Hello Support Forum Members,
i just create some ACL rules in cisco ACE 4710.
here are some rules,
class-map type http inspect match-any DENIED_URL
2 match url .*.exe
3 match url .*.php
4 match url .*.asp
5 match url .*.aspx
6 match url .*.cgi
7 match url .*.pl
8 match url .*.bat
9 match url .*.cfm
10 match url .*.ihtml
11 match url .*.las
12 match url .*.lasso
13 match url .*.lassoapp
14 match url .*.phtml
15 match url .*.rna
16 match url .*.r
17 match url .*.shtml
18 match url .*.stm
19 match url .*.ini
20 match url .*.dll
21 match url .*.htx
22 match url .*.htw
23 match header mime-type video\*
24 match header mime-type audio\*
25 match content ".*[bB][fF]6[eE][fF][fF][fF]3[-]4558[-]4[cC]4[cC][-][aA][dD][aA][fF][-][aA]87891[cC]5[fF]3[aA]3.*"
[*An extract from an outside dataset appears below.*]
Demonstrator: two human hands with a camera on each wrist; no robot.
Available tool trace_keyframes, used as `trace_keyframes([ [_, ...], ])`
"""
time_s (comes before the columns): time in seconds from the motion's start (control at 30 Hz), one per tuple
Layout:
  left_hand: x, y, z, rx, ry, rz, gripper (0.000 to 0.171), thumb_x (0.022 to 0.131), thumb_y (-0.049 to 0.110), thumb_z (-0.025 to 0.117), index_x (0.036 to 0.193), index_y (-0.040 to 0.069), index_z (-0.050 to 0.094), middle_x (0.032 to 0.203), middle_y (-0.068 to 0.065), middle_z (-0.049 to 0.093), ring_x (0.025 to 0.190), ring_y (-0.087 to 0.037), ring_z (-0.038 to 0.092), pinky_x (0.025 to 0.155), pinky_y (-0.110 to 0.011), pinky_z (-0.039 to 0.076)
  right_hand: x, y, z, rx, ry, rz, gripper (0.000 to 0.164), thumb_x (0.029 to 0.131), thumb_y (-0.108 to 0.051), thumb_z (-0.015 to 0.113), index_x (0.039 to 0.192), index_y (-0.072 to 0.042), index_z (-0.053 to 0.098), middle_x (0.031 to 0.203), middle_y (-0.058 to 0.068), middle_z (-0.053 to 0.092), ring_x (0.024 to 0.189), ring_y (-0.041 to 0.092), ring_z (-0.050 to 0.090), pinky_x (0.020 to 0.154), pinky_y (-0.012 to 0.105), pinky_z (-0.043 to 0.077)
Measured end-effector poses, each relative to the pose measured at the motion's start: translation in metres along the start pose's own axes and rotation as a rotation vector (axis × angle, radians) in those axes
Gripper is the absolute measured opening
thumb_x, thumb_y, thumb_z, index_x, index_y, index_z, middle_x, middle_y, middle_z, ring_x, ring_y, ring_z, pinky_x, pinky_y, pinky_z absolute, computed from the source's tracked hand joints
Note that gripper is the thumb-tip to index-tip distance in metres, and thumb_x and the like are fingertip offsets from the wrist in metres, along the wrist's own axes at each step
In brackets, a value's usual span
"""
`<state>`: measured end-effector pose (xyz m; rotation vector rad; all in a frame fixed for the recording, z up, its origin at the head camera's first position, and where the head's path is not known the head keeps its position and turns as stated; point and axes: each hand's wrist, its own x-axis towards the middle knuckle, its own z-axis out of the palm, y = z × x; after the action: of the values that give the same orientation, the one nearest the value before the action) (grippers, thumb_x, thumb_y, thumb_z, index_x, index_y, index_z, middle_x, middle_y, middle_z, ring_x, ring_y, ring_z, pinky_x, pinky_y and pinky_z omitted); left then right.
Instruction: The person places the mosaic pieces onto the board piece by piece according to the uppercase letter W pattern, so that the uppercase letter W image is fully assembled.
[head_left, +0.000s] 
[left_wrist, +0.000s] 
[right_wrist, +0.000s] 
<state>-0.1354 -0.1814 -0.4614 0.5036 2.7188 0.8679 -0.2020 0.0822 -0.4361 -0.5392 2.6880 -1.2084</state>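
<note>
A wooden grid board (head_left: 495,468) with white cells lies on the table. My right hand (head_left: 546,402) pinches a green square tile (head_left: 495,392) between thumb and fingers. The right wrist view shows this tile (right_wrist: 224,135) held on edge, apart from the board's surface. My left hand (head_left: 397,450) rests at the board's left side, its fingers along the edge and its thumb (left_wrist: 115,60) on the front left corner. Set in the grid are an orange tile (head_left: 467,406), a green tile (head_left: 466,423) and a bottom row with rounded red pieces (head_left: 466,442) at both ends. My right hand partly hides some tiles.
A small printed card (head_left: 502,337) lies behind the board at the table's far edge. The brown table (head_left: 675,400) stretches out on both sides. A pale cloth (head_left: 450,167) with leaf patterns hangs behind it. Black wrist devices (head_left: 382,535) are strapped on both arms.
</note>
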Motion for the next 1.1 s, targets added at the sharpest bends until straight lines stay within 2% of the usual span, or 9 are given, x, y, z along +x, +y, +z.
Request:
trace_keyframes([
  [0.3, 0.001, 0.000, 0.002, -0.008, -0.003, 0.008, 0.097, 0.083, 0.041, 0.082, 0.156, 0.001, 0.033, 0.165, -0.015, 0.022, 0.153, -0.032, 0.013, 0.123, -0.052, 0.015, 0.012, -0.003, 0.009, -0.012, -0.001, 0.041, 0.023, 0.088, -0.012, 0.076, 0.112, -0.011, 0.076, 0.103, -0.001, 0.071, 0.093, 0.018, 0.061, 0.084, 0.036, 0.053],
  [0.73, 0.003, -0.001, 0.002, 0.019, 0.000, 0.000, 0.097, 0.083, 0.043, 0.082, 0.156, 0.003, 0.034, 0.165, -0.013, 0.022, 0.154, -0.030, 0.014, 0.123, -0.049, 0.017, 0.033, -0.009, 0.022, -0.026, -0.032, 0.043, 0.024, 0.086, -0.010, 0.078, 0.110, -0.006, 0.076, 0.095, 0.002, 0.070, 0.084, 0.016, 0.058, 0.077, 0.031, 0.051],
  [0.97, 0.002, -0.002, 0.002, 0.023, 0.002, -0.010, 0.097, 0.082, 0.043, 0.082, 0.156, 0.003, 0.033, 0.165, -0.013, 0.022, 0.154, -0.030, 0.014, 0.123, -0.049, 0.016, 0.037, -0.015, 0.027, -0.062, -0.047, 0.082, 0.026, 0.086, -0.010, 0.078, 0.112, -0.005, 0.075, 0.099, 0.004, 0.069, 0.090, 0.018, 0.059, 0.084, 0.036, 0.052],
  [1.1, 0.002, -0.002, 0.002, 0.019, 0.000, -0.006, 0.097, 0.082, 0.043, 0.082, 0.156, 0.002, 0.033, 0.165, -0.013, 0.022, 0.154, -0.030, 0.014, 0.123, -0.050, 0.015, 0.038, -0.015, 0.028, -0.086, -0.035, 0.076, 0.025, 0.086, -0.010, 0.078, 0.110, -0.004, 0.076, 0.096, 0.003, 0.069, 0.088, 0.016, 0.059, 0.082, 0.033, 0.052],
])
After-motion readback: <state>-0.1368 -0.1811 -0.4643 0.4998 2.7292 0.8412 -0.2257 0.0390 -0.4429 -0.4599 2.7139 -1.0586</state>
26 match content ".*[lL][iI][sS][tT][cC][tT][rR][lL]\x2e[lL][iI][sS][tT][cC][tT][rR][lL][cC][tT][rR][lL]\x2e1.*"
27 match url .*.ico
28 match url .*etc.*
29 match url .*wp[-].*
30 match request-method rfc trace
31 match url /images
32 match request-method rfc delete
33 match request-method rfc options
34 match request-method rfc put
35 match url /status
36 match request-method rfc head
37 match request-method rfc connect
class-map type http inspect match-any URL_TO_PERMIT
4 match request-method rfc get
5 match request-method rfc post
7 match header length request range 200 200
12 match url /stripe/.*
13 match url /stripe-string/.*
15 match url /
16 match url /foobar/agent.*
my query is, can i simplify this rule become some few of lines.?
my need is : all access to /foobar/agent, /stripe-string/, /stripe with get and post method are allowed, also with situation server response is 200 200, other will be crush.
it's possible i simplify the rule in ace.
many thanks in advanced
If you know exactly what you need to allow then you can be as specific as you can be and other than that if you need to deny everything then you can generalize. Now in your case class-map "URL_TO_PERMIT" you have match condition "/" which basically matches all other statments like /stripe/.*, /stripe-string/.*,/foobar/agent.*. Either you remove that or there is no use of other statements to put in along with "/" unless it is like test.com/ or foobar.com/ or stripe.com/ etc.
Also, you want 200 server response to be allowed but in match condition you have mentioned "request range". Please change that as well.
if i put / in denied url, it will drop anything.
or maybe you can suggest me another way?
btw tahnkyou for your response
/ will match anything after / in url i.e the path. For example, / will match test.com/test as well as test.com/notest. But it will not match test.com and abc.com. If you want a wildcard to block everything then something like .* can be used.But this will match everything.